His father's tale of anti-semitism in Russia is now quite famous.

[https://www.cnet.com/news/googles-brin-anti-semitism-
forced-...](https://www.cnet.com/news/googles-brin-anti-semitism-forced-my-
family-out-of-russia/)

------
jcranmer
There are several things that contributed to the rise of the dominance of
American tech industry. In no particular order:

* World War II. In WWII, the only country that had the means to meaningfully fund longer-term military research projects was the US; in other countries such as Germany and the UK, these projects were defunded or reduced in scope to let the money and resources be allocated to things that would help prevent the collapse of the country. Furthermore, the US was the only large country to escape significant infrastructure destruction, which would preoccupy most of the rest of the world for another decade or so.

* The development of a strong education and research system. This is in and of itself a more complex topic, but one thing I'd call out is that the American wealthy have had a stronger tradition of philanthropy than their European counterparts, and a lot of that philanthropy was geared towards making sure that the US was well-stocked with universities, libraries, museums, and the like.

* Clustering effects. Companies tend to want to be near other companies that do similar things--it's why there's a lot a tech companies in Silicon Valley, even if they could do their job equally well from Illinois. Early computer research ended up being in the US, so the computer technology clusters have ended up being very US-centric.

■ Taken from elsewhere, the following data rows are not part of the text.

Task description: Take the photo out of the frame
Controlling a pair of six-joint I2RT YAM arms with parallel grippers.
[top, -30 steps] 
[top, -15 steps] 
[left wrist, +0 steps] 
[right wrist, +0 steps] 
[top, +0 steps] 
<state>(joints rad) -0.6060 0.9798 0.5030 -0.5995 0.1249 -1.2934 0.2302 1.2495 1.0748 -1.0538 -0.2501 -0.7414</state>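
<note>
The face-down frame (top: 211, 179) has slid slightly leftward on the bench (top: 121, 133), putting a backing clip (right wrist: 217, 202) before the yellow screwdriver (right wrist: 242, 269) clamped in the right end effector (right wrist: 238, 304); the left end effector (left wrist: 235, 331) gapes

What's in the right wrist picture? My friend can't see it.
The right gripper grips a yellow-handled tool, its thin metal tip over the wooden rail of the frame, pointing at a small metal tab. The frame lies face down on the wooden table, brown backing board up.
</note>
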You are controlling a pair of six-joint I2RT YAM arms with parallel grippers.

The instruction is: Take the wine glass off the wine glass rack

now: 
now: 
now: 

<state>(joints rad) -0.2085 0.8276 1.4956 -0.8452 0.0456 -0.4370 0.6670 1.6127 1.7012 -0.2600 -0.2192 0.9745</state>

* Market size. The US has historically been the largest market for tech, and arguably still is for certain segments of the market. Europe has been (and generally remains) too fragmented to be a single market, China and India historically too poor, and the USSR hampered itself with internal controls. Furthermore, the size of the US market also means that it tends to be harder for foreign entrants to break into the market than it is for US entrants to break into foreign markets.

> Do you think another country will take its place?

Eventually, yes. On what time scale, I can't say.

> Will growing internet adoption lead to growing patterns of geographic
> decentralization in the industry?

No. The internet has not reversed the trend for businesses to cluster
together, and I see no reason to expect that should change.

> Is it possible cryptocurrencies will cause a rise in an internet centered
> tech industry?

I don't see how they could...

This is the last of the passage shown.